§ EXERCISE DATA:
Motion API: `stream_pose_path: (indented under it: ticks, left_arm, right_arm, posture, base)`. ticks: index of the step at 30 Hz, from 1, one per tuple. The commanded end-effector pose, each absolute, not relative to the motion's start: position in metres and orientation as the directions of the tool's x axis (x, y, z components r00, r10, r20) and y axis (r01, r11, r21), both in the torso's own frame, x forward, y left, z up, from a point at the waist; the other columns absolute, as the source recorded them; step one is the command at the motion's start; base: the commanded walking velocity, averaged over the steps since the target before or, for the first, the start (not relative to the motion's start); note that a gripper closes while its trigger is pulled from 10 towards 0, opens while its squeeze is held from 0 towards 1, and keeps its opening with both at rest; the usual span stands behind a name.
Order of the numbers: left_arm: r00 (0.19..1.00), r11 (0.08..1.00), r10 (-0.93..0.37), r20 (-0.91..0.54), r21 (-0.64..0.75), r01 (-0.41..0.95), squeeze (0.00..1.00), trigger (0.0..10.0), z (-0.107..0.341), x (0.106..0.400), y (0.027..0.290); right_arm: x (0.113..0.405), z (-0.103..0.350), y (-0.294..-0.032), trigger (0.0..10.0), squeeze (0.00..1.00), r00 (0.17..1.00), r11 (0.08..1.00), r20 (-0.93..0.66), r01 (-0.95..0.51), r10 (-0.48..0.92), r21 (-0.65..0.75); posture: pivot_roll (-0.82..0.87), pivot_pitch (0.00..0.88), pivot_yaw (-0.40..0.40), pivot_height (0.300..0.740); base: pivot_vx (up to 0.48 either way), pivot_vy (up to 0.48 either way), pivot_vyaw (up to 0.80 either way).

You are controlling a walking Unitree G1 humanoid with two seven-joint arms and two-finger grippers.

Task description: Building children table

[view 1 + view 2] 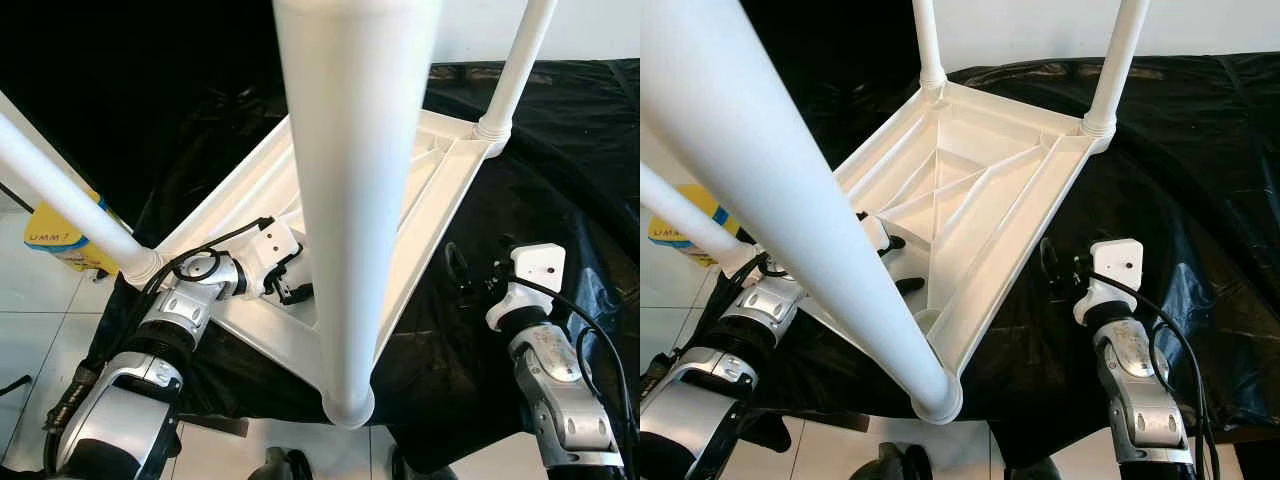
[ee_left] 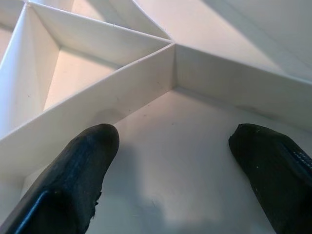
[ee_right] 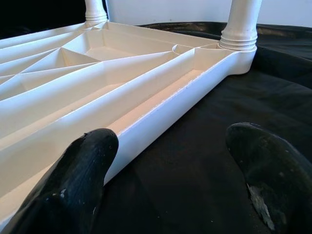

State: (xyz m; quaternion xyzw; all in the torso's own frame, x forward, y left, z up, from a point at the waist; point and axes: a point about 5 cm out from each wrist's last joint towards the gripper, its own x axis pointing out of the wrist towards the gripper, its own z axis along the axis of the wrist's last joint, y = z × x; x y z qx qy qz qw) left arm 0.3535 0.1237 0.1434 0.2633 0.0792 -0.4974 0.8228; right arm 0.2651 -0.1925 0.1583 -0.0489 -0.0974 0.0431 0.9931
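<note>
Upturned white table (image 1: 970,190) (four legs up)

Black sheet (image 1: 1200,190) covers the support surface, creased and glossy, hanging over the near edge above white floor tiles (image 1: 30,290). White table (image 1: 980,200) lies upside down directly on the sheet, ribbed underside facing up, four legs (image 1: 1110,70) standing up from the corners. Its near corner overhangs the sheet's near edge. Yellow box (image 1: 60,240) sits on the tiles, beside the sheet's left edge, partly hidden by a leg.
</note>
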Motion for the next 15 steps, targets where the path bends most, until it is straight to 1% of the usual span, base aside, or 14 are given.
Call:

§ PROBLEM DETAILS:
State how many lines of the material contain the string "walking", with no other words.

§ TASK ANSWER:
2